The theme of each of the parables that comprise this discourse is the kingdom of God—and that phrase is linked to each one of them in some way, usually “the kingdom of God is like ...” In this first parable, the parable of the sower, Jesus uses an agricultural metaphor, one that should resonate with his audience, peasants, many of whom eked out a meager living farming on small plots for themselves or as laborers for large landowners. The seed, of course, represents the word of God, the message Jesus was teaching, and the soil represents the crowds themselves—some resistant to Jesus’ preaching and teaching, some initially receptive but easily swayed, not ready or able to make a full commitment, and some open and with ears to hear, eager and full of faith—a bountiful harvest, as it were.
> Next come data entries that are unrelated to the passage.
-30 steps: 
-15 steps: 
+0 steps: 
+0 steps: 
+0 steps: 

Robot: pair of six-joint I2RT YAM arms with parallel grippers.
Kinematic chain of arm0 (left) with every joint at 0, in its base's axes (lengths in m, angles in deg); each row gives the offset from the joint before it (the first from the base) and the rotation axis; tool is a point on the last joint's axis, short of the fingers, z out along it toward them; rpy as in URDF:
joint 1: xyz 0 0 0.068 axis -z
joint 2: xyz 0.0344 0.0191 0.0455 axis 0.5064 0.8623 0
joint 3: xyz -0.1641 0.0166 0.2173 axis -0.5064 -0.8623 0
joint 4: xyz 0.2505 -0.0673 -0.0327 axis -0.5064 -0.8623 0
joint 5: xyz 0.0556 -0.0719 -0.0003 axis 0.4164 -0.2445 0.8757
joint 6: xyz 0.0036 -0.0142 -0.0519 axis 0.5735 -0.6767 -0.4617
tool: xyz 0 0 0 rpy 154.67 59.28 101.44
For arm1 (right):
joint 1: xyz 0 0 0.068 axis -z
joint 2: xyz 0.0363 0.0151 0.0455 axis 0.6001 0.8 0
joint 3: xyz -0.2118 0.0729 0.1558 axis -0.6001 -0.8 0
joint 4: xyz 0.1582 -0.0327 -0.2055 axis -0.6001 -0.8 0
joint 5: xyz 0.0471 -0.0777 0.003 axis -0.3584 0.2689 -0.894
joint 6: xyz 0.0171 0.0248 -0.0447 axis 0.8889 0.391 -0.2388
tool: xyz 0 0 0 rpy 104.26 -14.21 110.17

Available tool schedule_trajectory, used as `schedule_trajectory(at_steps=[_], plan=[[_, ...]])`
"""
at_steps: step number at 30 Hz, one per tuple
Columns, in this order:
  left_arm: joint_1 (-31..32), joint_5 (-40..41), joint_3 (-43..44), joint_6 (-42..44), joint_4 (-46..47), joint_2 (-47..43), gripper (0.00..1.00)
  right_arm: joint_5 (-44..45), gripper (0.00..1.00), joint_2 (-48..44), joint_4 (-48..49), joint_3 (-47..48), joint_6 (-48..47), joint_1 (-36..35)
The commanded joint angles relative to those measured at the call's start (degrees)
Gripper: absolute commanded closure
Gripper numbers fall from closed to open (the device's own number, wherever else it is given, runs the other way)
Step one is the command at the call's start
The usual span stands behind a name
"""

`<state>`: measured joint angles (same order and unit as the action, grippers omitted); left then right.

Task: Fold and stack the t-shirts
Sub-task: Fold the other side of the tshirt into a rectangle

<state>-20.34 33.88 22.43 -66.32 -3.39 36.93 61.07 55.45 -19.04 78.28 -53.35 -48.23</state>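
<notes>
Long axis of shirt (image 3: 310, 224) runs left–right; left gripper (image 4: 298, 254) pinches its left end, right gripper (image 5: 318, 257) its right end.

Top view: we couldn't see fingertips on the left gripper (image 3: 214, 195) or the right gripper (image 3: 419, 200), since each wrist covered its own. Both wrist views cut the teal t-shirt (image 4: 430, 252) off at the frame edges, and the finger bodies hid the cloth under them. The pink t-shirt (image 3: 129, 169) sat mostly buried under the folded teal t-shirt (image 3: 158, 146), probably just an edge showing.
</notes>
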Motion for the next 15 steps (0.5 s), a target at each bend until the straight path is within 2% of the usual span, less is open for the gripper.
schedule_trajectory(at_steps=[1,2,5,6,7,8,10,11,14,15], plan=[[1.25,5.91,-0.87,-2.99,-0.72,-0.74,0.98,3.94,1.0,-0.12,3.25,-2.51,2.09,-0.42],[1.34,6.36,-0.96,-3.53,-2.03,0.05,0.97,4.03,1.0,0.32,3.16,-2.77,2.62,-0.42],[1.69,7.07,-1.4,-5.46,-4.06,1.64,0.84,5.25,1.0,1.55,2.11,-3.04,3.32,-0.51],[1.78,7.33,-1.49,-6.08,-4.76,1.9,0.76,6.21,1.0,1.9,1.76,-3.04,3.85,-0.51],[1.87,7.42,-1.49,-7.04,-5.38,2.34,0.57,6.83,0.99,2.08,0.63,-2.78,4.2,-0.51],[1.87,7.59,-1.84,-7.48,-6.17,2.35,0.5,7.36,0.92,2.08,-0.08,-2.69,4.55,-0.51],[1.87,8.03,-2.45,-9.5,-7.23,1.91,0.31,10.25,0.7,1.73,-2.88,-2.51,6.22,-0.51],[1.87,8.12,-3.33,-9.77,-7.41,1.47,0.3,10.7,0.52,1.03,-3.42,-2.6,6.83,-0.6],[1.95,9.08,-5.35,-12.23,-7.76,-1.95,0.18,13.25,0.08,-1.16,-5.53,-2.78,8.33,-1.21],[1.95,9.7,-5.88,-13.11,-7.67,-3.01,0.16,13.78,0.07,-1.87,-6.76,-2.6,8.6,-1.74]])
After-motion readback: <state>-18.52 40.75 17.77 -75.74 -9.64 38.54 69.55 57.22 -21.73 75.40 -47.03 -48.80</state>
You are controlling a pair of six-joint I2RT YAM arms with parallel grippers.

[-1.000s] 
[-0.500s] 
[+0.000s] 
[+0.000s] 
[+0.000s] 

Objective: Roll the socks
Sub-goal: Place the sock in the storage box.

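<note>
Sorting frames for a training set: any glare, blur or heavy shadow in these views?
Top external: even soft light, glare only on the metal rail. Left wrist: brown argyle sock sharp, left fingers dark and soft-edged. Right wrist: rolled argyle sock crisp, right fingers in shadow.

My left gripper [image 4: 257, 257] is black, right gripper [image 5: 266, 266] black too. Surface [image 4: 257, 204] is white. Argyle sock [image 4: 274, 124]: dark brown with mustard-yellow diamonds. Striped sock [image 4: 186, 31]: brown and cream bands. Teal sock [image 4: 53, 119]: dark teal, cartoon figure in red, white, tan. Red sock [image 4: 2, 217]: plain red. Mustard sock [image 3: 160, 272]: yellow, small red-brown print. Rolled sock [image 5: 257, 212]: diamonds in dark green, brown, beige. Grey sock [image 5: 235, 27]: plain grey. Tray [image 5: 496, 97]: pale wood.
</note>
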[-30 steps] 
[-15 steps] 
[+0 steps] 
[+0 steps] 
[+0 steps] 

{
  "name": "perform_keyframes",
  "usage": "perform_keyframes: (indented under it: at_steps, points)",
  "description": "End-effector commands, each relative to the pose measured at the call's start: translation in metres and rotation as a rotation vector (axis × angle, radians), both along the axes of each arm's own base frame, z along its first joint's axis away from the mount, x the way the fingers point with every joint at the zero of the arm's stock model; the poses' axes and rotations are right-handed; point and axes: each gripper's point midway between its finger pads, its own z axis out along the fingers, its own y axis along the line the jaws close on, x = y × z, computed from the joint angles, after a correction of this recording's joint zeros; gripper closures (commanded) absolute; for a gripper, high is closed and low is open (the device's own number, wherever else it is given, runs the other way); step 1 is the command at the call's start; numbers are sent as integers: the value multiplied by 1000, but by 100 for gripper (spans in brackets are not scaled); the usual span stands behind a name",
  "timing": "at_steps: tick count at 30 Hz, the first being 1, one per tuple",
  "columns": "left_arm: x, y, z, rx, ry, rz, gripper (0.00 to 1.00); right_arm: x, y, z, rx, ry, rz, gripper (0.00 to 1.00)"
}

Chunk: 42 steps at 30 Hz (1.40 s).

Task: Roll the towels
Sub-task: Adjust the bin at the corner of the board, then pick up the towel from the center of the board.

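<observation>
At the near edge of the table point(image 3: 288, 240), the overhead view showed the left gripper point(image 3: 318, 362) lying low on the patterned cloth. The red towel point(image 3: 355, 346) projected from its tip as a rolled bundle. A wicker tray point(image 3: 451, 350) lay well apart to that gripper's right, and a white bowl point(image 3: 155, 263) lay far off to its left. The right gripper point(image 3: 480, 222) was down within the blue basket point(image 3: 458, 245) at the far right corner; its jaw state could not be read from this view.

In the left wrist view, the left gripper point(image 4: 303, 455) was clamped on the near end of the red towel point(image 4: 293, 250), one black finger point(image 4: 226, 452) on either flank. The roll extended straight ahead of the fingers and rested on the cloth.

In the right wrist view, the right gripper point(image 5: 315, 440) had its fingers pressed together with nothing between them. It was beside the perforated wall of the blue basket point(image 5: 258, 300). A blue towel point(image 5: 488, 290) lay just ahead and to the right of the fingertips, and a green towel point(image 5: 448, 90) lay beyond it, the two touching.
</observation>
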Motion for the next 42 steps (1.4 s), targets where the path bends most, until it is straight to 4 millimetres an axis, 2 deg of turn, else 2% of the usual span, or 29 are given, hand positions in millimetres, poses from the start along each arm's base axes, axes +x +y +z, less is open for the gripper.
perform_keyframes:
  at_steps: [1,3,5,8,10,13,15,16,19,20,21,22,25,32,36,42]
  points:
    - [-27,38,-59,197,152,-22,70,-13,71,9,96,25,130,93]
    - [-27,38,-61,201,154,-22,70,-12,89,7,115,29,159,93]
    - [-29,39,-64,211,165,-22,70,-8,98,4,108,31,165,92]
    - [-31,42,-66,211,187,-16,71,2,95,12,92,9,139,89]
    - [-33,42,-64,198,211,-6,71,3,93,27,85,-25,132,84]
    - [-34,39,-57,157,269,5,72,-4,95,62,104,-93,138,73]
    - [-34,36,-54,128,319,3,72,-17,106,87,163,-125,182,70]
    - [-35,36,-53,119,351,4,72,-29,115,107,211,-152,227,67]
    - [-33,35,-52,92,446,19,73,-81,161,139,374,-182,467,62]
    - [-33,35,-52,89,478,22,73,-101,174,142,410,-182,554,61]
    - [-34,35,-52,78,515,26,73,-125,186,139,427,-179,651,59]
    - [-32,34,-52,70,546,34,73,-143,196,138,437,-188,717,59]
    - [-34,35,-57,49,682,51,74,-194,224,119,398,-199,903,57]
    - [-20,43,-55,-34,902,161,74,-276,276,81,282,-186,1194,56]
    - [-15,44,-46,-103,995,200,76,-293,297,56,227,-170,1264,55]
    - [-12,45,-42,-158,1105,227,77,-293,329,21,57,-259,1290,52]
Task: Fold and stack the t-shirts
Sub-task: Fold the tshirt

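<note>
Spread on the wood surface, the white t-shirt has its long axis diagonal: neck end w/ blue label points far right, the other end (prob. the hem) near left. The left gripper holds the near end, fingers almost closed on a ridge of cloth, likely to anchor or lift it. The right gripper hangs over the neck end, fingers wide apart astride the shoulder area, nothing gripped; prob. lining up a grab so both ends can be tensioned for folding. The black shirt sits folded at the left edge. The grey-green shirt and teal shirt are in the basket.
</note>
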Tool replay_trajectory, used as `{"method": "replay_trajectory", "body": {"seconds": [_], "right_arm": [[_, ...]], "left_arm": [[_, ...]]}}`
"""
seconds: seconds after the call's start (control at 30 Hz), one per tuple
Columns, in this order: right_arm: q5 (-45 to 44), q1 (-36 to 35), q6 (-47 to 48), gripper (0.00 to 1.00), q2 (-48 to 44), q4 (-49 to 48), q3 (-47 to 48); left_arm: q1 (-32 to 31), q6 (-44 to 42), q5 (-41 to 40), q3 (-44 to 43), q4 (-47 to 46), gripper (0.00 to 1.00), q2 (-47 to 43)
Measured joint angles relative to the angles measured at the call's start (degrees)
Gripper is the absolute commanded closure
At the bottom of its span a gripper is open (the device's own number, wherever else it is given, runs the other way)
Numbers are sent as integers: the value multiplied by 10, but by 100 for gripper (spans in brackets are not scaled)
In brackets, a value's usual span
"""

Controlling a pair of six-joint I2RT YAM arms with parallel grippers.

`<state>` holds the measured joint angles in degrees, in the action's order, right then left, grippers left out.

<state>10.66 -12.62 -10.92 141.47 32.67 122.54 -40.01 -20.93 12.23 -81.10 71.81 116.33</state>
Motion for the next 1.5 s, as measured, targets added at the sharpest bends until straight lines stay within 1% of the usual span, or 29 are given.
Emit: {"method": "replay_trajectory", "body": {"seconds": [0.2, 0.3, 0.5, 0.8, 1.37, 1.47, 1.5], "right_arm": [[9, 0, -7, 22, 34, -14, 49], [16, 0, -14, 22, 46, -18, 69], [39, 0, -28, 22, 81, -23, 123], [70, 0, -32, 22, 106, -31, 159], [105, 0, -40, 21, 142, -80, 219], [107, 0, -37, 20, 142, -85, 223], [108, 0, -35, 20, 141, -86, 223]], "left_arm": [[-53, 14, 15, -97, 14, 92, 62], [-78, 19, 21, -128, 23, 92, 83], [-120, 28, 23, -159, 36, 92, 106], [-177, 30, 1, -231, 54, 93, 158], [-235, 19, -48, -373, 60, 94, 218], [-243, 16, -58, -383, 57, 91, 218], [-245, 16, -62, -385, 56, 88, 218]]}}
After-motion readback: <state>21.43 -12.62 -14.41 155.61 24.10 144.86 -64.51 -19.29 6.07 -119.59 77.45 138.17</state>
For the disciples then, this parable serves both to explain why Jesus’ teaching has earned such a varied response so far and to alert them to how things will be in the future. People, like the soil, vary in their willingness and readiness to hear the word, abundant though it may be in God’s kingdom. Nonetheless, the harvest is plentiful—even the smallest yield is more than we might expect.

Which brings us to our own response to this parable. We are both the recipients of that bountiful harvest, heirs of the kingdom of God and at the same time, a part of it. Like the 12, we come to this passage presumably at least with some readiness, with ears to hear what it says to us. We, even more than the 12, know who Jesus is, we know the rest of the story, yet, like the crowds around Jesus we sometimes struggle with what it all means. So I invite you to ponder this with me in the coming week:

Just where do we find ourselves in the story?

Are we the sower, working as the body of Christ in the world, spreading Christ’s word abundantly with no concern that it always fall in the “right” place, but trusting that the harvest will be bountiful?

Or are we the rocky soil, unable to accept or to nourish the seeds of Christ’s word, Christ’s love and grace when they come our way? Perhaps we are in the thorny patch where our faith risks being choked out by the weeds of everyday aggravations, the weeds of an increasingly materialistic but always alluring culture.

In the best of all worlds we’ll find ourselves as fertile soil, ready to receive God’s love, ready to live into the faith and the new way of life that Jesus calls us to. But even when we are in that fertile place where the harvest is abundant, we must ask ourselves: are we ready to take the seeds of that harvest and spread them even further, knowing that God’s abundant love and grace are there for everyone. Are we doing all we can to make the soil here at Saint Mary’s a fertile place so that visitors and newcomers in our midst might be warmly welcomed, so that we can share the abundance of God’s love with all we encounter?

Just like people in Jesus’ day, we vary in our ability and willingness to hear God’s word. And chances are that at different times in our lives we can find ourselves at each and every one of these points in our story. The really good news is that God, the original sower, is not stingy with the seed. God sows that seed of love and grace so extravagantly so that wherever we are we can find it. And God returns to us over and over again so that if we are stuck in a rocky place the first time—or the second, or the third—there are more chances—there are no limits on God’s love for us—all of us. When we open ourselves to that love, here and in the world, the harvest will be more than we could ask or imagine and we will be living fully in God’s kingdom.